- Your goal -
Please return the listing below word for word, minus its pictures.

- Dataset section -
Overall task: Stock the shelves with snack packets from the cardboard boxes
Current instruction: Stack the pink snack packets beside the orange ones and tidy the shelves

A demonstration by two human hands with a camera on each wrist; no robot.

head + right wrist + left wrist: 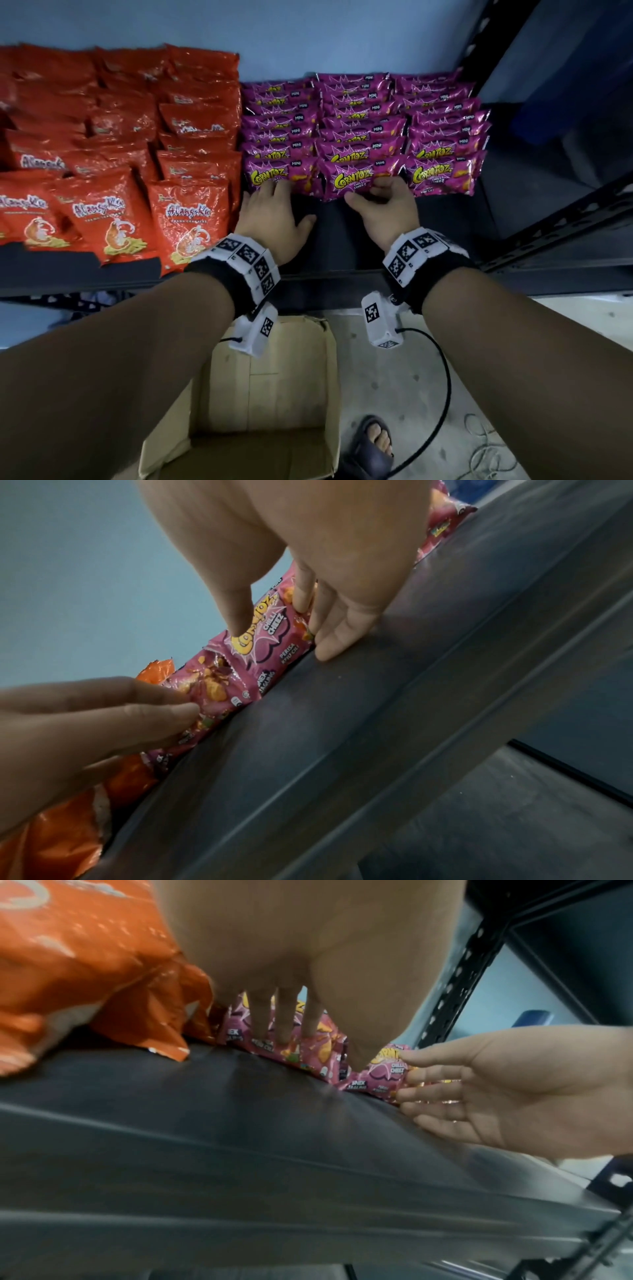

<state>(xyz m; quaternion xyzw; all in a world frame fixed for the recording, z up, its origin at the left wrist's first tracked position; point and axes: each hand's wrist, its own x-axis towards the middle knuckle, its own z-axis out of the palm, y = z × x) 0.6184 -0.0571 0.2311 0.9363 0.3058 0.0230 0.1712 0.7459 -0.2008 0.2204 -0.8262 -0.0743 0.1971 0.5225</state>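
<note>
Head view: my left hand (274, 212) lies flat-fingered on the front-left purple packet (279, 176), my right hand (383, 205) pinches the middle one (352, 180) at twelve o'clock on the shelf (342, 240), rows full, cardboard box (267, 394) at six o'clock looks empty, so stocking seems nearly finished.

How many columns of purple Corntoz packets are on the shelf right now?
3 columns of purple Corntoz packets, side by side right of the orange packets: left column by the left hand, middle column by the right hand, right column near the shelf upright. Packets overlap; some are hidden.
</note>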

- Solution to this problem -
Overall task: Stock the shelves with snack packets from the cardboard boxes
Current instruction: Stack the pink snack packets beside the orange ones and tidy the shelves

A demonstration by two human hands with a camera on each wrist; no robot.

head + right wrist + left wrist: 

<state>(xyz m; quaternion xyzw; all in a world frame fixed for the recording, z up, its origin at the left wrist's first tracked position; point and axes: each hand's wrist, its own x-axis towards the middle knuckle, its own z-axis out of the palm, y = z × x) 0.6184 -0.0571 0.2311 0.9363 0.3058 0.0230 0.1712 0.7459 -0.2008 0.2204 -0.8262 -0.0743 0.1971 0.5225</state>
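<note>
Head view: my left hand (274, 212) lies flat-fingered on the front-left purple packet (279, 176), my right hand (383, 205) pinches the middle one (352, 180) at twelve o'clock on the shelf (342, 240), rows full, cardboard box (267, 394) at six o'clock looks empty, so stocking seems nearly finished.

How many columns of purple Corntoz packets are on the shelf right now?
3 columns of purple Corntoz packets, side by side right of the orange packets: left column by the left hand, middle column by the right hand, right column near the shelf upright. Packets overlap; some are hidden.
</note>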

That is the complete output for this exercise.